Data in this exercise:
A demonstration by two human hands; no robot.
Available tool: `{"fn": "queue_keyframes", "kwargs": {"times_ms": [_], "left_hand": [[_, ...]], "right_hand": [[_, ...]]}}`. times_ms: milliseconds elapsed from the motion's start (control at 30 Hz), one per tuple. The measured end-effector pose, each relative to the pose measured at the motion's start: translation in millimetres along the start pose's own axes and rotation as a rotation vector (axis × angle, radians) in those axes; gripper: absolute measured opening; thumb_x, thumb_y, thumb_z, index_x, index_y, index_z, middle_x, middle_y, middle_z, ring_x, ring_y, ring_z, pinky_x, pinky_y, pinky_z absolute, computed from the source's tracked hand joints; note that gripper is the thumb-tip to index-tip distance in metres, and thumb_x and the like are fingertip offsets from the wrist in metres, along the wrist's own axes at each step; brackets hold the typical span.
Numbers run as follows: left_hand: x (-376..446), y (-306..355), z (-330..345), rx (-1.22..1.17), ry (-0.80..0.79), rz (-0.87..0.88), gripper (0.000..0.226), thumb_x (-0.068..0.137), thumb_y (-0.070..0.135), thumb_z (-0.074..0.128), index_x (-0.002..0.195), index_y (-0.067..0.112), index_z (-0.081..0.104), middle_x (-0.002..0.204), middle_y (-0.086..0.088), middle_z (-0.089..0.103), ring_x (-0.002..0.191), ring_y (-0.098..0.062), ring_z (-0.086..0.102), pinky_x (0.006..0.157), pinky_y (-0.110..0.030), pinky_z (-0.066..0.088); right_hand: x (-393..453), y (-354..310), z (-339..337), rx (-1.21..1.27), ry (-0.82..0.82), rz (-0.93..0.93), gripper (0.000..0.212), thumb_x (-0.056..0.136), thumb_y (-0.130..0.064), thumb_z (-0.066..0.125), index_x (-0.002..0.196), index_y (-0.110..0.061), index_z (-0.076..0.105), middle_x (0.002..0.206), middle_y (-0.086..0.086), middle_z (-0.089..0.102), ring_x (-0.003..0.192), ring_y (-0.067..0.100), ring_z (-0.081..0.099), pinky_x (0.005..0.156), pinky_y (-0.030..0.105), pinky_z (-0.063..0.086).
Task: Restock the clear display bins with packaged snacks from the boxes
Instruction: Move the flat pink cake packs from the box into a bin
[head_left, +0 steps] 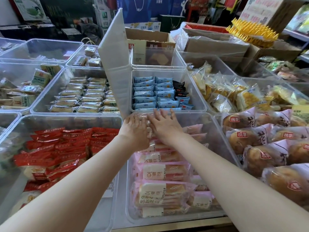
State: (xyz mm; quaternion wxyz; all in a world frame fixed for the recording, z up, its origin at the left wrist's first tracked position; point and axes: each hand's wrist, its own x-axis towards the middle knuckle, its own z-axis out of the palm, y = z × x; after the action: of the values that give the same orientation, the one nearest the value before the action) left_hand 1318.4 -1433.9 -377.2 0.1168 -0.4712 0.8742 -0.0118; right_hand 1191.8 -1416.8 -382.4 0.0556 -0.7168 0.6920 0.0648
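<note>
A clear display bin (217, 139) in front of me holds a row of pink-and-white packaged bread snacks (160, 171) stacked front to back. Both my hands reach to the far end of that row. My left hand (135, 129) lies palm down on the top packet near the bin's far left corner, fingers bent over it. My right hand (163, 122) rests beside it with fingers spread straight over the far packets, fingertips at the bin's far rim. The packets under the hands are mostly hidden.
Behind stands a bin of blue packets (150, 92) with its lid (115, 61) tilted up. A bin of red packets (61, 148) is at left, round buns in pink wrap (260, 148) at right. Cardboard boxes (214, 42) sit at the back.
</note>
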Motion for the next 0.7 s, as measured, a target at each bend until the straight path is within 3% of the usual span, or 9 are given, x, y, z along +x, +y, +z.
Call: {"fn": "queue_keyframes", "kwargs": {"times_ms": [133,267,400,533,600,700], "left_hand": [[3,-1,0,-0.015,-0.024,0.020,0.075,0.095,0.047,0.029,0.148,0.005,-0.001,0.154,-0.024,0.005,0.144,-0.033,0.005,0.116,-0.041,0.004],[8,-4,-3,-0.026,-0.087,0.022,0.075,0.095,0.051,0.025,0.148,0.006,-0.004,0.155,-0.021,0.000,0.144,-0.031,-0.001,0.117,-0.039,-0.001],[-4,-9,-14,-0.006,-0.034,0.083,0.073,0.096,0.045,0.028,0.147,0.003,-0.003,0.156,-0.015,0.000,0.145,-0.026,-0.001,0.118,-0.038,-0.001],[-29,-16,-14,0.025,0.075,0.158,0.057,0.099,0.027,0.024,0.148,0.002,0.007,0.156,-0.015,0.007,0.145,-0.024,0.005,0.118,-0.039,-0.001],[-39,-21,-8,0.076,0.062,0.174,0.053,0.099,0.022,0.025,0.147,0.002,0.015,0.155,-0.016,0.011,0.145,-0.024,0.011,0.117,-0.042,-0.001],[-45,-23,-5,0.104,0.050,0.183,0.054,0.099,0.021,0.024,0.147,0.000,0.011,0.156,-0.015,0.010,0.144,-0.021,0.014,0.116,-0.042,-0.003]], "right_hand": [[0,1,5,0.072,-0.040,0.092,0.057,0.102,-0.038,0.016,0.151,-0.014,-0.002,0.157,0.015,-0.012,0.145,0.025,-0.014,0.117,0.042,-0.008],[10,6,-8,0.227,-0.183,0.103,0.057,0.103,-0.037,0.020,0.151,-0.013,0.001,0.158,0.012,-0.009,0.146,0.024,-0.010,0.117,0.043,-0.005],[5,23,-38,0.438,-0.065,0.103,0.051,0.104,-0.027,0.022,0.151,-0.011,0.009,0.159,0.004,0.002,0.147,0.017,-0.001,0.119,0.041,-0.002],[-12,36,-53,0.282,-0.023,0.014,0.051,0.104,-0.023,0.021,0.151,-0.013,0.004,0.159,0.000,-0.001,0.146,0.014,-0.004,0.118,0.036,-0.004],[-22,38,-45,0.162,-0.075,-0.033,0.051,0.104,-0.023,0.020,0.151,-0.015,0.002,0.159,-0.001,-0.003,0.146,0.014,-0.005,0.118,0.037,-0.005],[-35,40,-26,0.067,-0.172,-0.021,0.053,0.103,-0.019,0.020,0.151,-0.017,-0.001,0.159,-0.001,-0.008,0.146,0.013,-0.007,0.117,0.040,-0.006]]}}
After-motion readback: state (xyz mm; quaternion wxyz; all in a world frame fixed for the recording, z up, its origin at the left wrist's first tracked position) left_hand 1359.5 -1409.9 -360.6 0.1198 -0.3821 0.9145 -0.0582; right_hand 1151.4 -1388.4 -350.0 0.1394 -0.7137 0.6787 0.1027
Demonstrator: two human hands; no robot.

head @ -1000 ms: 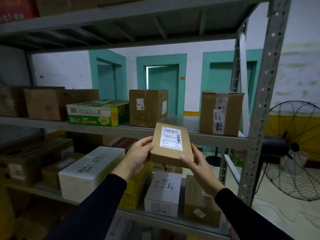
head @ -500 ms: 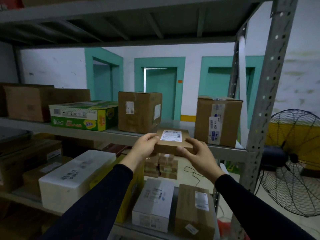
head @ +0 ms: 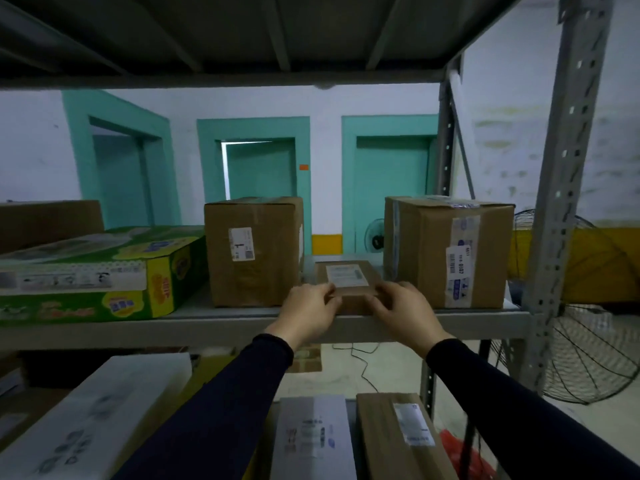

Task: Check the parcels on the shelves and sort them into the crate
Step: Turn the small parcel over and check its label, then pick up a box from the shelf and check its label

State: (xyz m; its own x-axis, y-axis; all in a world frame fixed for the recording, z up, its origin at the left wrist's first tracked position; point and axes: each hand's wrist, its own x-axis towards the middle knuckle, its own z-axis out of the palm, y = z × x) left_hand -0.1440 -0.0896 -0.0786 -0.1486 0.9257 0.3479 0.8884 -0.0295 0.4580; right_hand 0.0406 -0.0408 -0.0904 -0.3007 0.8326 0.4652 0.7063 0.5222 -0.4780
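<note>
A small flat brown parcel with a white label lies flat on the middle shelf, between two taller cardboard boxes. My left hand grips its near left corner, thumb on top. My right hand grips its near right corner the same way. The tall box stands just left of the parcel and a wider taped box just right of it. No crate shows in this view.
A green and yellow carton lies at the left of the middle shelf. On the shelf below sit a long white box, a grey-white parcel and a brown parcel. A steel upright and a floor fan stand at right.
Both hands carried the flat parcel from in front of me up and forward, tilted it level and laid it on the middle shelf between the two boxes. The camera moved closer.
</note>
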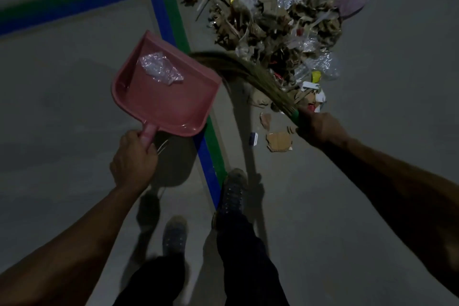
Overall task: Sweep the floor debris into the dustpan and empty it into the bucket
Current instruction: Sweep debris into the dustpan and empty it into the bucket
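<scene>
My left hand (135,156) grips the pink dustpan (164,89) by its stub handle — light, stiff plastic, one crumpled wrapper (160,68) inside. My right hand (320,128) grasps the grass broom (250,74) at its green neck; the debris pile (273,20) ahead looks featherweight — scatter-prone.

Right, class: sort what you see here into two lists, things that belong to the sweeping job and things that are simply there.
Part of the job:
- dustpan, held by the left hand
- broom, held by the right hand
- debris pile
- plastic scrap in the dustpan

Simply there:
- blue and green floor tape
- shoes
</scene>
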Demonstrator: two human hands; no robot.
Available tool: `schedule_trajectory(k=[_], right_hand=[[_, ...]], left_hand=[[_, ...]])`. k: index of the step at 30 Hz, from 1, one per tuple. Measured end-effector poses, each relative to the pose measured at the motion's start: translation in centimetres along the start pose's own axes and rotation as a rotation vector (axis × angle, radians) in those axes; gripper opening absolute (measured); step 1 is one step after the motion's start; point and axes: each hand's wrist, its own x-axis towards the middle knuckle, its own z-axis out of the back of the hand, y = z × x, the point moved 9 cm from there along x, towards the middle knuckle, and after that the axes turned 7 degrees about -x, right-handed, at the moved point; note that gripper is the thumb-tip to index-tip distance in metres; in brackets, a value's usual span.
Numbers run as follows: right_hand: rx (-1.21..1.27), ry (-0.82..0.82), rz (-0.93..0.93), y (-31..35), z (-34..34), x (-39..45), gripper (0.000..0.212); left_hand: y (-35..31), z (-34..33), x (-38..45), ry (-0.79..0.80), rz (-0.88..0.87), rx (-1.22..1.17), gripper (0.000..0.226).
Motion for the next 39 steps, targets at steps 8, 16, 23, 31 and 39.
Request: schedule_trajectory(k=[8,16,23,31,39], right_hand=[[0.419,-0.13,-0.117,3.6,5.6,-1.6,0.059],[0.814,-0.274,-0.559,3.1,4.6,-1.1,0.066],[0.872,-0.28,-0.946,2.1,-0.9,-5.8,0.039],[0.929,-0.065,-1.223,0.8,-8.8,-6.3,0.042],[0.745,-0.043,-0.874,9.2,-6.2,6.6,0.042]], left_hand=[[-2.7,2.9,5.2,0.025,-0.035,0.022,0.03],[-8.5,2.6,14.8,0.158,-0.293,0.036,0.03],[-11.5,1.4,19.8,0.263,-0.546,0.167,0.029],[-11.7,-1.1,23.0,0.273,-0.635,0.271,0.027],[-10.4,-2.7,24.0,0.272,-0.641,0.289,0.028]])
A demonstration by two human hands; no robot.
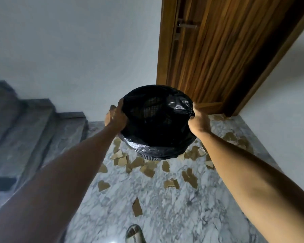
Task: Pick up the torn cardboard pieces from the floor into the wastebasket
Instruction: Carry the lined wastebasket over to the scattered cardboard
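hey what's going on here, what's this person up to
A person holds a wastebasket, lined with a black bag, up off the floor, left hand and right hand gripping opposite sides of its rim. Torn cardboard pieces lie scattered across the marble floor below, near a wooden door. None is in a hand yet.

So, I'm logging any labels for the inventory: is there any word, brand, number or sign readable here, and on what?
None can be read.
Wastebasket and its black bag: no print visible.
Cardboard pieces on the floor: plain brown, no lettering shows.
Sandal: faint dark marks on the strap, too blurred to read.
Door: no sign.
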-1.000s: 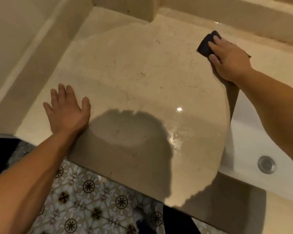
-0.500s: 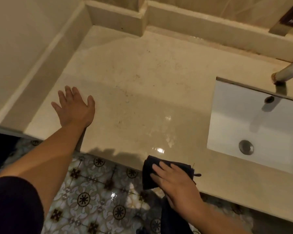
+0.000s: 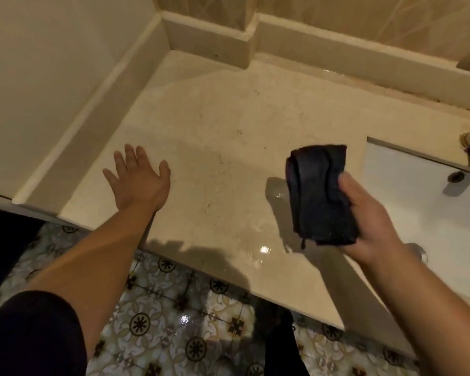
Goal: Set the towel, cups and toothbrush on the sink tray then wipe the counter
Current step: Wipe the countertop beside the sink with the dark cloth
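Wet beige counter [image 3: 228, 137], left hand [image 3: 139, 180] flat and spread, right hand [image 3: 369, 221] gripping folded dark cloth [image 3: 318, 191].

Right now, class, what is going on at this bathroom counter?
A person is wiping the counter. The right hand holds a folded dark cloth, lifted off the surface beside the sink. The left hand lies flat and open on the counter, near its left end. Wet, shiny patches show near the front edge, below the cloth. No cups, toothbrush or tray are in view.
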The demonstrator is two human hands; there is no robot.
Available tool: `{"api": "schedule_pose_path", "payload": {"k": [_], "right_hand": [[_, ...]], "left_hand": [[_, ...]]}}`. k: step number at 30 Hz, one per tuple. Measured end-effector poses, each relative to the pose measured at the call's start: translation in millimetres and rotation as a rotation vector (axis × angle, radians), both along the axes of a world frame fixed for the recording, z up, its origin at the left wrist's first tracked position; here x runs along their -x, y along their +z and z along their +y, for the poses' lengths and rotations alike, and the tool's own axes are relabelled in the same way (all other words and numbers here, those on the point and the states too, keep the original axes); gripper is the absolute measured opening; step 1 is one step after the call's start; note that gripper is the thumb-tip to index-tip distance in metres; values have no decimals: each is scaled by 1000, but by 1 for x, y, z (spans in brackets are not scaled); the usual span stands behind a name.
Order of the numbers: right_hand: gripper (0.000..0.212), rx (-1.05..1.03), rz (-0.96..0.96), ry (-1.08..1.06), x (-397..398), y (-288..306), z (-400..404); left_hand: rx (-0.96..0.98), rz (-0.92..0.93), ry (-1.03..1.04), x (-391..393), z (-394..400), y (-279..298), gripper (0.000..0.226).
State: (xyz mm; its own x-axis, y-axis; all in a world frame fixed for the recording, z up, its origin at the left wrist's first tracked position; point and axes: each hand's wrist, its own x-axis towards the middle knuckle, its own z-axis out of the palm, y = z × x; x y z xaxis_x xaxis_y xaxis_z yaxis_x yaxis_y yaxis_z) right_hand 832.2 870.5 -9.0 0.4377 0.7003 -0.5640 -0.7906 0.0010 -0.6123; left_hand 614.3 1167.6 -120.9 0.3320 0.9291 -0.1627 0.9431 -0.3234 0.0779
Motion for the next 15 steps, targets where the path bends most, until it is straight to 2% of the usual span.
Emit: {"api": "schedule_pose_path", "payload": {"k": [3, 5, 7, 10, 12, 15], "right_hand": [[32, 155, -716, -34, -83, 13, 60], [35, 323, -1088, -8, -131, -1, 100], [39, 410, -1357, 122, -170, -28, 138], [43, 527, -1797, 530, -197, -82, 179], [46, 565, -2046, 688, -202, -103, 194], [45, 607, -2136, 686, -206, -108, 197]], "left_hand": [[-15, -9, 2, 0, 1, -3, 79], [-21, 6, 5, 0, 2, -6, 80], [-35, 11, 10, -1, 2, -7, 80], [-54, 11, 21, -2, 3, -8, 81], [-65, 14, 24, -2, 2, -10, 81], [-59, -7, 19, -2, 3, -13, 80]]}}
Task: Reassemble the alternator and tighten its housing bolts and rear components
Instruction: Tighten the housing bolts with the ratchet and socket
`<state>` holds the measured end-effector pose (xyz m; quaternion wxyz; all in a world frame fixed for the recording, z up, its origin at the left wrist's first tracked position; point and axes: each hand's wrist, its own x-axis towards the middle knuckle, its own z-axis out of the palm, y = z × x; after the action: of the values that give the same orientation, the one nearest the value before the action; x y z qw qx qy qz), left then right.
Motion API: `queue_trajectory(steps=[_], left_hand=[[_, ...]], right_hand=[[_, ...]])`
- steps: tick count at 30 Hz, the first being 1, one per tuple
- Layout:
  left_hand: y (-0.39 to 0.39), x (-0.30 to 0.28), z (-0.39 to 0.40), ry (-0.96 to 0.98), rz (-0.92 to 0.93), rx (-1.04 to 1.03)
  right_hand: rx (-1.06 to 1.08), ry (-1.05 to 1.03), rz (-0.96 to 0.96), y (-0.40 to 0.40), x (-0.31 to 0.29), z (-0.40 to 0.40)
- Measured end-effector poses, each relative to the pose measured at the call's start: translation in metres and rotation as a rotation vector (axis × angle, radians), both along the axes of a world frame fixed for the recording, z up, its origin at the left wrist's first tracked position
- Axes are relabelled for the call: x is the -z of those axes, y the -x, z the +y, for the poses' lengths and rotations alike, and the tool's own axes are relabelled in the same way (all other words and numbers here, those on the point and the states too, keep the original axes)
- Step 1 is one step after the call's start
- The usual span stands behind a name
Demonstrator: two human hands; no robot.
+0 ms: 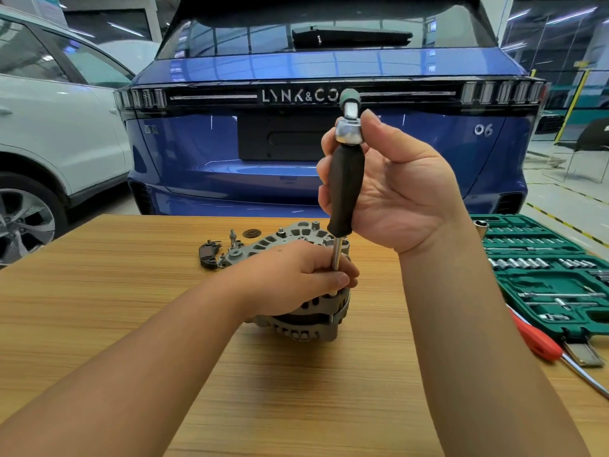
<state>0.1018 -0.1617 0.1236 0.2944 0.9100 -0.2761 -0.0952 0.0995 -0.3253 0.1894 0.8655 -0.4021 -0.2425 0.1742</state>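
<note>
Right hand (392, 183) grips the black-handled nut driver (346, 189) upright; left hand (296, 275) pinches its shaft, apparently over a bolt, on the grey metal alternator (306, 319) mid-bench.

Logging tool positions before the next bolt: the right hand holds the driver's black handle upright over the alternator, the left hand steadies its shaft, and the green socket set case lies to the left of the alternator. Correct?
Not quite. In the head view the green socket set case lies to the right of the alternator, not the left. The rest holds: the right hand holds the driver's black handle upright, and the left hand steadies its shaft.
</note>
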Motion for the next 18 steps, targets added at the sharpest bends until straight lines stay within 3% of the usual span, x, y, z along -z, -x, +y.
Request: queue_trajectory(steps=[5, 11, 15, 18], left_hand=[[-0.001, -0.005, 0.002, -0.013, 0.007, 0.012], [-0.001, -0.004, 0.000, -0.050, -0.034, 0.009], [-0.002, -0.006, 0.002, -0.051, -0.014, 0.018], [-0.001, -0.005, 0.001, -0.025, -0.008, -0.004]], right_hand=[[0.068, 0.051, -0.028, -0.001, 0.003, 0.004], [-0.011, 0.061, -0.095, -0.009, 0.005, 0.003], [-0.069, -0.055, -0.001, -0.011, 0.002, 0.002], [0.036, -0.149, -0.093, -0.011, 0.003, 0.009]])
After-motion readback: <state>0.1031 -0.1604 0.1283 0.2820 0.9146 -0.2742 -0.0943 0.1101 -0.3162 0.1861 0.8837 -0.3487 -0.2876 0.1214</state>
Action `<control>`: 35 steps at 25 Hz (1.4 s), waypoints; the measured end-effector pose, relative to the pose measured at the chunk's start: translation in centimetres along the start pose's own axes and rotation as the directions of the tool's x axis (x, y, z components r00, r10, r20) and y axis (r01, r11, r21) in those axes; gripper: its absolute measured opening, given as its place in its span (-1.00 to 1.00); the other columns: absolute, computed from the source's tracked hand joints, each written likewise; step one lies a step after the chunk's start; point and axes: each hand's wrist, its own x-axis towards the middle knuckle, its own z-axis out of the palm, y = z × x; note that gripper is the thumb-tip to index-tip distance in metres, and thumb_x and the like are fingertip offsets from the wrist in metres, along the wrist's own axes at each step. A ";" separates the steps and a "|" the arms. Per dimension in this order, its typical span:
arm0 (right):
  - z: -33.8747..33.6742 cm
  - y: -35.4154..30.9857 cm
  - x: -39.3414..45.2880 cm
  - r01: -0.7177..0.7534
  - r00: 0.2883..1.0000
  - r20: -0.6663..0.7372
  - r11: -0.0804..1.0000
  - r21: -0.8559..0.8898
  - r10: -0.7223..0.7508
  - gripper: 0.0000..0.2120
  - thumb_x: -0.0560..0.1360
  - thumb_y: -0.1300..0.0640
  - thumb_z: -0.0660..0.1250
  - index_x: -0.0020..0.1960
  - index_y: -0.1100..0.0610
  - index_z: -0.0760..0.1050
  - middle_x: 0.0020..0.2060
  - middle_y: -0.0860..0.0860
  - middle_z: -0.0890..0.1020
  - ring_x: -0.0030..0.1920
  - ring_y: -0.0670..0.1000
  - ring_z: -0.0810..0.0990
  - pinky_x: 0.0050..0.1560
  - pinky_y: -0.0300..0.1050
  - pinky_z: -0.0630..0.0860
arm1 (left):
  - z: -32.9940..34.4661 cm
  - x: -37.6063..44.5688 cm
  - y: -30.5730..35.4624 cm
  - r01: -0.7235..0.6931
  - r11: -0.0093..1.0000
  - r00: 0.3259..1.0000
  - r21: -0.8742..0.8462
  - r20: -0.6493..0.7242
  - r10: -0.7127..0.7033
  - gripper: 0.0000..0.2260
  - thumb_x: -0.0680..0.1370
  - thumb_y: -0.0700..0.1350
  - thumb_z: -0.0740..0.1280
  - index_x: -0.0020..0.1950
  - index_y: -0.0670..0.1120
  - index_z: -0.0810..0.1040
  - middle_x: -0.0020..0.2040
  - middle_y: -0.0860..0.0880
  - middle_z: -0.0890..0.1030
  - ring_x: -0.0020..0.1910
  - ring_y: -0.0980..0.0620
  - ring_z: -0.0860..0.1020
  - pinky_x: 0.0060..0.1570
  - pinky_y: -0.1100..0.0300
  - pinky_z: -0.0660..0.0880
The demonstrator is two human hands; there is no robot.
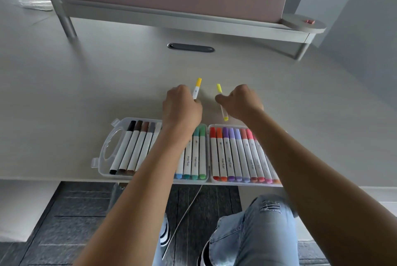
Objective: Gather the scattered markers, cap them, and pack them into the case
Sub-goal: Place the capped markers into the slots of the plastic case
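From your head camera, your left hand curls its fingers round a white marker with a golden-yellow cap, the capped end pointing away from you above the knuckles. Your right hand pinches a lemon-yellow marker near its upper end; its lower tip hangs just beyond the case. Both hands hover over the pale desk, a little apart. The clear case lies open at the desk's near edge, its two halves lined with capped markers: blacks, browns and greens on the left, reds and purples on the right.
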 end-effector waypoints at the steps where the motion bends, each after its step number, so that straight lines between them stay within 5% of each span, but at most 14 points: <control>1: -0.8 0.8 -0.1 -0.037 0.999 -0.012 0.996 0.086 0.038 -0.59 0.45 -0.15 0.40 -0.34 0.16 0.48 -0.44 0.03 0.54 -0.37 0.11 0.51 -0.32 -0.15 0.38 | 0.1 -0.7 0.7 -0.018 0.999 1.000 -0.032 0.001 0.018 -0.89 0.58 -0.17 0.34 0.01 -0.19 0.61 -0.15 -0.11 0.59 -0.28 -0.08 0.48 -0.33 0.16 0.30; 5: -4.6 5.4 -2.5 -0.068 0.989 -0.104 0.954 0.292 0.103 -0.64 0.43 0.01 0.40 -0.47 0.16 0.50 -0.49 0.10 0.58 -0.44 0.08 0.47 -0.35 -0.16 0.34 | 1.3 -4.6 3.7 -0.099 0.983 0.993 -0.156 0.049 0.107 -0.90 0.57 -0.15 0.37 -0.02 -0.17 0.63 -0.16 -0.04 0.64 -0.31 0.02 0.51 -0.44 0.28 0.27; 9: -7.8 10.3 -7.5 -0.086 0.982 -0.126 0.933 0.350 0.138 -0.72 0.46 0.09 0.37 -0.40 0.15 0.61 -0.43 0.06 0.66 -0.45 0.01 0.46 -0.36 -0.19 0.33 | 3.2 -8.9 6.0 -0.177 0.969 0.973 -0.172 0.118 0.198 -0.86 0.57 -0.05 0.37 0.05 -0.09 0.61 -0.17 0.03 0.64 -0.25 0.02 0.60 -0.24 0.04 0.59; 13: -9.3 13.8 -11.3 -0.098 0.984 -0.101 0.925 0.368 0.145 -0.72 0.48 0.12 0.36 -0.35 0.22 0.63 -0.36 0.21 0.64 -0.39 0.03 0.47 -0.32 -0.15 0.34 | 5.1 -12.5 8.5 -0.262 0.958 0.947 -0.116 0.159 0.279 -0.82 0.59 -0.03 0.35 0.15 -0.04 0.58 -0.08 0.01 0.67 -0.15 -0.02 0.61 -0.16 0.05 0.59; 20: -9.8 15.7 -12.8 -0.062 0.987 -0.113 0.914 0.401 0.116 -0.74 0.49 0.12 0.36 -0.33 0.21 0.61 -0.41 0.19 0.59 -0.41 0.02 0.41 -0.32 -0.13 0.31 | 7.1 -15.1 10.4 -0.332 0.943 0.929 0.015 0.175 0.325 -0.79 0.60 0.00 0.31 0.14 -0.08 0.61 -0.01 -0.04 0.66 0.00 -0.06 0.60 -0.03 0.05 0.50; 28: -8.8 16.3 -12.7 -0.066 0.988 -0.098 0.897 0.437 0.121 -0.77 0.48 0.11 0.36 -0.28 0.23 0.62 -0.40 0.15 0.62 -0.42 0.01 0.47 -0.37 -0.16 0.36 | 7.6 -15.5 9.5 -0.398 0.917 0.909 -0.022 0.126 0.398 -0.80 0.60 -0.02 0.35 0.16 -0.07 0.63 -0.11 -0.04 0.69 -0.12 -0.04 0.59 0.00 0.04 0.54; 35: -9.0 16.7 -12.7 -0.065 0.985 -0.114 0.891 0.449 0.130 -0.76 0.47 0.10 0.37 -0.26 0.26 0.61 -0.41 0.15 0.59 -0.39 0.02 0.47 -0.31 -0.09 0.37 | 8.5 -16.1 9.6 -0.427 0.899 0.903 0.095 0.104 0.417 -0.76 0.64 0.04 0.28 0.00 -0.08 0.67 -0.07 -0.05 0.65 0.06 -0.10 0.55 0.11 0.00 0.46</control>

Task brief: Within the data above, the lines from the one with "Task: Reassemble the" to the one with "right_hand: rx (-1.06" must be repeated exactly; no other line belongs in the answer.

Output of the task:
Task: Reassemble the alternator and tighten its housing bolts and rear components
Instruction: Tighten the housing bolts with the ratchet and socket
`<state>` holds the measured end-effector pose (xyz m; quaternion wxyz; all in a world frame fixed for the recording, z up, its origin at the left wrist's first tracked position; point and axes: each hand's wrist, its own x-axis towards the middle knuckle, its own z-axis out of the palm, y = z × x; after the action: of the values that give the same orientation, the one nearest the value before the action; x y z qw qx qy qz), left then right.
Motion API: `queue_trajectory(steps=[_], left_hand=[[_, ...]], right_hand=[[_, ...]])`
- steps: tick count at 30 Hz, the first being 1, one per tuple
- Layout:
  left_hand: y (-0.39 to 0.39), x (-0.30 to 0.28), z (-0.39 to 0.40), ry (-0.96 to 0.98), rz (-0.92 to 0.93), rx (-1.04 to 1.03)
  right_hand: rx (-1.06 to 1.08), ry (-1.05 to 1.03), rz (-0.96 to 0.96), y (-0.40 to 0.40), x (-0.31 to 0.29), z (-0.40 to 0.40)

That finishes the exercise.